30  Computing Probabilities by Conditioning

Proposition: The probability for an event \(E\) can be computed as \[\begin{align}P(E) &= \sum_x P(E|Y=y) P(Y=y) &\text{if $Y$ is discrete} \\ &= \int_{-\infty}^\infty P(E|Y=y) f_Y(y)dy &\text{if $Y$ is continuous} \end{align}\] Example: Suppose that the number of people who visit a yoga studio each day is a Poisson random variable with mean \(\lambda\). Suppose further that each person who visits is, independently, female with probability \(p\) or male with probability \(1 − p\). Find the joint probability that exactly \(n\) women and \(m\) men visit the academy today.

Solution: Let \(N_1\) denote the number of women and \(N_2\) the number of men who visit the academy today. Also, let \(N = N_1 + N_2\) be the total number of people who visit. Conditioning on \(N\) gives \[\begin{align}P\{N_1=n, N_2=m\} &= \sum_{i=0}^\infty P\{N_1=n, N_2=m|N=i\} P\{N=i\} \\ &= P\{N_1=n, N_2=m|N=n+m\}e^{-\lambda} \frac{\lambda^{n+m}}{(n+m)!} \\ &= {n+m\choose n}p^n (1-p)^m e^{-\lambda}\frac{\lambda^{n+m}}{(n+m)!} \\ &= \bigg(e^{-\lambda p}\frac{(\lambda p)^n}{n!}\bigg)\bigg(e^{-\lambda (1-p)}\frac{(\lambda(1-p))^m}{m!} \bigg)\end{align}\] Thus \(N_1\) and \(N_2\) are independent Poisson random variables.

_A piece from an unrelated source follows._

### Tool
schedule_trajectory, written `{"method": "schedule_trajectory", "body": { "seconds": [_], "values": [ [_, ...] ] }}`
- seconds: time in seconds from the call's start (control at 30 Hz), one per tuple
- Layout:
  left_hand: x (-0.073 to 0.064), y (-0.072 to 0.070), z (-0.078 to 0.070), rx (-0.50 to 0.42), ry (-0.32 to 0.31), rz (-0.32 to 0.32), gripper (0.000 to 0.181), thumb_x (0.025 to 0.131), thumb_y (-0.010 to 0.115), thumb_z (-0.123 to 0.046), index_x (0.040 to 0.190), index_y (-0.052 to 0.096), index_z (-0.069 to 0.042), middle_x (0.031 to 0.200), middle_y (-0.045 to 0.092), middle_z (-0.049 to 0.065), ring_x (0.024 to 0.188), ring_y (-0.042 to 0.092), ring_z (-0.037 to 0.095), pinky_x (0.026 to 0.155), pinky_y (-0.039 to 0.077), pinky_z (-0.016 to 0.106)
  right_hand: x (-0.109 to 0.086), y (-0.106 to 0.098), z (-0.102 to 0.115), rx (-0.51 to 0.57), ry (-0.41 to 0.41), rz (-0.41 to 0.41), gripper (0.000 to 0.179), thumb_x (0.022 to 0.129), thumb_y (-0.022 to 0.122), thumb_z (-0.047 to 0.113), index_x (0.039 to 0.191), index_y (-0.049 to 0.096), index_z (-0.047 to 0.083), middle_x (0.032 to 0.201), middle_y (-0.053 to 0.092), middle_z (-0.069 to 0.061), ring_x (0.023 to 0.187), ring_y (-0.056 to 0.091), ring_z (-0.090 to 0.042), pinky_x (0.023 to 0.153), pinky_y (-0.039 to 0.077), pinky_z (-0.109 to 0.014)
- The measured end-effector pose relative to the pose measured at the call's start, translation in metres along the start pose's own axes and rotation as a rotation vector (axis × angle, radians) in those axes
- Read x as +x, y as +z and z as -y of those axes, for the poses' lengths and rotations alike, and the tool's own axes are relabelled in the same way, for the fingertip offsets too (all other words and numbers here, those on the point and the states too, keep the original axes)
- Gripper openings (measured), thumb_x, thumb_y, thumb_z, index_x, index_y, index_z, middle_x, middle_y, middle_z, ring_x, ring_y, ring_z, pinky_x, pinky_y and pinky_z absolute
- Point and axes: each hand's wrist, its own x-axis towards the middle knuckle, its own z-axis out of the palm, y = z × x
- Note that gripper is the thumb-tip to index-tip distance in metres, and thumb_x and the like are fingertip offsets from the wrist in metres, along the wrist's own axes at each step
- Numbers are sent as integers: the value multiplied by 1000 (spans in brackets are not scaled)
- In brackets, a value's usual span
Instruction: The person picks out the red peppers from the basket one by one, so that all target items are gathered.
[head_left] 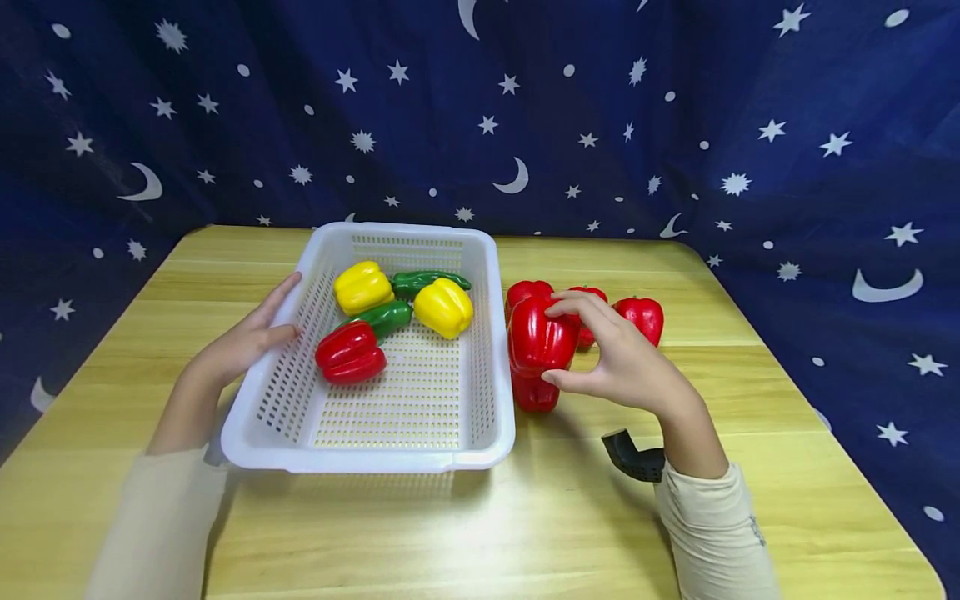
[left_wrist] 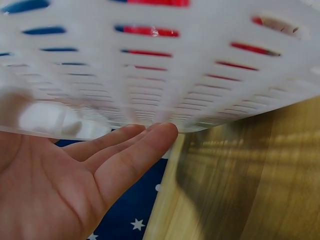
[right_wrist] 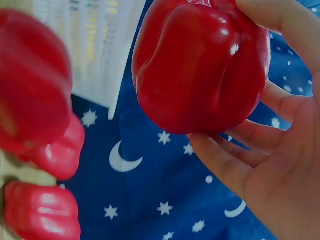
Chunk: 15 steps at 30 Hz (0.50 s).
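A white plastic basket [head_left: 423,460] stands tilted left of the table's middle. My left hand [head_left: 238,346] holds its left side, thumb over the rim; in the left wrist view, the fingers [left_wrist: 145,155] reach beneath the slotted wall. Inside lie two yellow bell peppers [head_left: 444,308], two green peppers [head_left: 429,282] and one red bell pepper [head_left: 350,354]. Just right of the basket, my right hand [head_left: 618,354] pinches another red bell pepper [head_left: 542,337] between thumb and fingers. The right wrist view shows this pepper [right_wrist: 200,70] raised in front of the curtain.
Several more red bell peppers [head_left: 640,318] rest on the wooden table [head_left: 757,467] around and beyond my right hand. A black bent piece [head_left: 633,458] sits at the right wrist. Behind the table hangs a dark blue curtain [head_left: 420,108] with stars and moons.
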Motion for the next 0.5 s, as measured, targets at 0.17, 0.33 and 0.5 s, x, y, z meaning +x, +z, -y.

Example: Suppose that we are to be presented with \(n\) distinct prizes in sequence. After being presented with a prize we must immediately decide whether to accept it or reject it and consider the next prize. The only information we are given when deciding whether to accept a prize is the relative rank of that prize compared to ones already seen. Suppose that once a prize is rejected it is lost, and that our objective is to maximize the probability of obtaining the best prize. Assuming that all \(n!\) orderings of the prizes are equally likely, how well can we do?

Solution: Fix a value \(k\), \(0< k < n\), and consider the strategy that rejects the first \(k\) prizes and then accepts the first one that is better than all of those first \(k\). Let \(P_k (\text{best})\) denote the probability that the best prize is selected when this strategy is employed. To compute this probability, we condition on \(X\), the position of the best prize: \[P_k (\text{best}) = \sum_{i=1}^n P_k (\text{best} | X=i) P(X=i) = \frac{1}{n} \sum_{i=1}^n P_k (\text{best})\] Now, if the overall best prize is among the first \(k\), then no prize is ever selected. On the other hand, if the best prize is in position \(i\), where \(i > k\), then the best prize will be selected if the best of the first \(k\) prizes is also the best of the first \(i−1\) prizes (for then none of the prizes in positions \(k+1,k+2,...,i−1\) would be selected). Hence, we see that \[\begin{align}P_k(\text{best}|X=i)&=0, \qquad \text{if $i\le k$} \\ P_k(\text{best}|X = i) &= P\{\text{best of first $i - 1$ is among the first $k$}\} \\ &= k/(i-1), \qquad \text{if $i > k$}\end{align}\] From the preceding, we obtain \[P_k (\text{best}) = \frac{k}{n}\sum_{i=k+1}^n \frac{1}{n-1} \approx \frac{k}{n}\ln \frac{n}{k}\] We observe that \(P_k(\text{bext})\) is maximized at \(k = n / e\), thus the probability that this strategy selects the best prize is \(1/e = 0.36788\).

Example: In an election, candidate A receives \(n\) votes, and candidate B receives \(m\) votes where \(n > m\). Assuming that all orderings are equally likely, prove that the probability that A is always ahead in the count of votes is \((n − m)/(n + m)\).

Solution: Let \(P_{n,m}\) denote the desired probability. By conditioning on which candidate receives the last vote counted we have: \[\begin{align}P_{n,m} &= P\{\text{A always ahead|A receives last vote}\} \frac{n}{n+m} \\ &\quad \ + P\{\text{A always ahead|B receives last vote}\} \frac{m}{n+m} \\ &= \frac{n}{n-m}P_{n-1,m} + \frac{m}{n-m}P_{n,m-1}\end{align}\] By induction, we can easily prove that \(P_{n,m} = \frac{n-m}{n+m}\).